If you give children a chess set at the age of two, they will play with the pieces like toys and put them on trucks and dollhouses. However, if you wait until they are in the second grade, they will be ready and eager to learn the game. At this age, the game pieces have very little play value as objects. What is interesting is the game.
It is also around this time that playgrounds start to become “kid’s stuff.” It is possible to maintain some engagement by older kids by infusing the playground design with higher challenge activities. While this works to some extent, these activities are generally accessible for those with mobility impairments.
Augmented Reality (AR) games like Pokémon, for example, do not have this limitation. Such games only get more interesting as kids mature.

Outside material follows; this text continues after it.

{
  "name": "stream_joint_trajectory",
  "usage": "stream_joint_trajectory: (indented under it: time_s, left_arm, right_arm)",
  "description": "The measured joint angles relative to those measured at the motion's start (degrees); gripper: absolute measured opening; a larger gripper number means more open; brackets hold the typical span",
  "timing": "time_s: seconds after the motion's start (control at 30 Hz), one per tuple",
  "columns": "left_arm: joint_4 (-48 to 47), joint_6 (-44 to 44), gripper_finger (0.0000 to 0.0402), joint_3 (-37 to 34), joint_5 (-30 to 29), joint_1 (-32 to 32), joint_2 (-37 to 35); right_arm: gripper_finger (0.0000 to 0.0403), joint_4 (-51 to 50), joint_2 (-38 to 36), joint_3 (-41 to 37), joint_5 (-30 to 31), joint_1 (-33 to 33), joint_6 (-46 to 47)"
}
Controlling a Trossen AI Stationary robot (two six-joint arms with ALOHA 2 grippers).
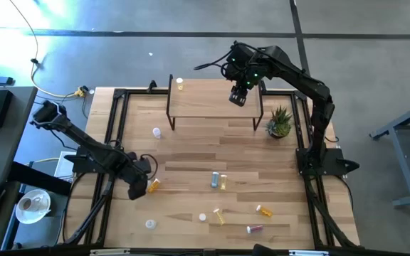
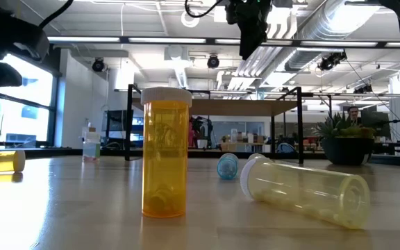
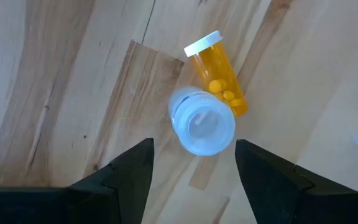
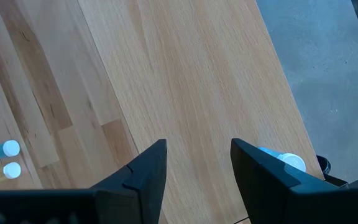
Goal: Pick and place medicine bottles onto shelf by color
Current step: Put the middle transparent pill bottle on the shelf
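Observation:
My left gripper [image 1: 137, 186] is open low over the table's near left. In the left wrist view its fingers [image 3: 194, 146] stand on either side of an upright blue-grey bottle [image 3: 202, 121] without touching it. An orange bottle [image 3: 219, 74] lies on its side just beyond, touching it; this bottle also shows in the high view [image 1: 153, 185]. My right gripper [image 1: 238, 96] is open and empty above the right part of the shelf [image 1: 205, 107]. A blue bottle with a white cap [image 4: 286, 161] stands at the shelf's far edge, half hidden by one finger. A yellow bottle [image 1: 180, 84] stands on the shelf's far left corner.
Several more bottles lie scattered on the table: a white one [image 1: 156, 132], a blue-grey and yellow pair [image 1: 219, 180] mid-table, and others near the front edge [image 1: 219, 215] [image 1: 264, 210] [image 1: 254, 228]. A potted plant [image 1: 279, 122] stands right of the shelf.

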Motion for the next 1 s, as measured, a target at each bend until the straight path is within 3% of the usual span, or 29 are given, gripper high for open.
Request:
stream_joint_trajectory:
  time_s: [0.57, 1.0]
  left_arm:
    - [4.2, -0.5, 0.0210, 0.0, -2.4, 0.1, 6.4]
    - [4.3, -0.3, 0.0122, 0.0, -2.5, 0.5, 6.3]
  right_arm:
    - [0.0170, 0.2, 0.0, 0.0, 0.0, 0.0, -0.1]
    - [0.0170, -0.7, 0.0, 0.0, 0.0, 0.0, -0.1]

Suppose we begin to think of the playground as a 3-D game board, all sorts of possibilities open. For example, a child could be alone and still play with virtual playmates. Teams can be formed for group play with virtual opponents. Such teams can include players of very diverse ages and abilities, supporting truly inclusive play.

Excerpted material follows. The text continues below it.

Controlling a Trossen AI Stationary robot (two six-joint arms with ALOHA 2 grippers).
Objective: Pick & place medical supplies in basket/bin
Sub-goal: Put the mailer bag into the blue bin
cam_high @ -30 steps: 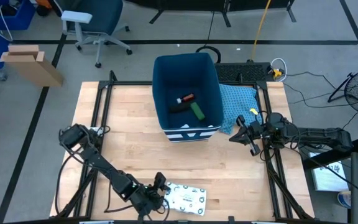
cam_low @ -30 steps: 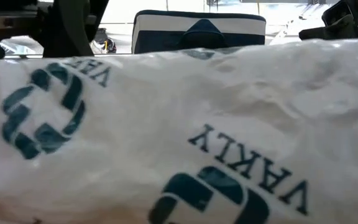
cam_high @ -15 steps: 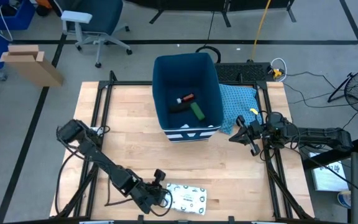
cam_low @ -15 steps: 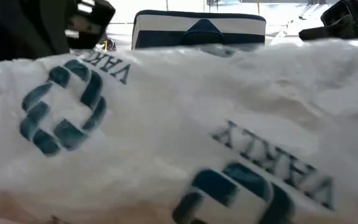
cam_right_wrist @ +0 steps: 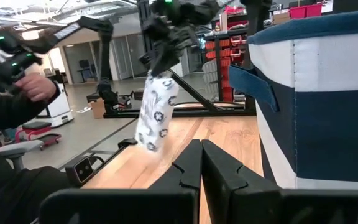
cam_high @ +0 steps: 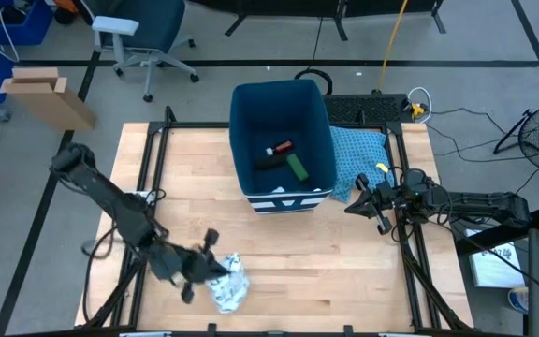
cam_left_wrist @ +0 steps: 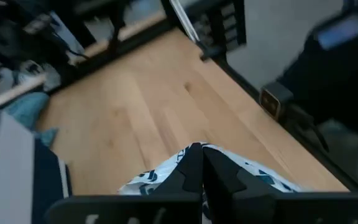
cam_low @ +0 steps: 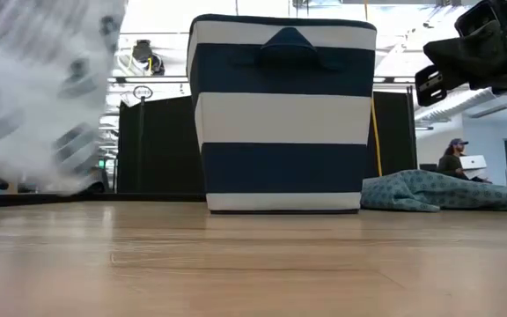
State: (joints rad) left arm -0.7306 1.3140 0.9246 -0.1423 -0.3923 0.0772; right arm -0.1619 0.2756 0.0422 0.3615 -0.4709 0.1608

AR holds out the promise of greatly extending the appeal of playgrounds to much older children than is currently the case. Current studies indicate that it also extends the level of exertion and the length of play episodes.
A design goal of such games is to use smart devices while not constantly watching their screens. Heads-up play can be achieved by populating the play environment with many wireless beacons that trigger the devices to give audio instructions or visual clues that appear for a limited time.
In the near future, AR glasses will become commonplace. In the meantime, if we want to have kids get outside, playing longer, and playing harder, we need to take the games they now play indoors, sitting down, to the millions of playgrounds that are getting lonely.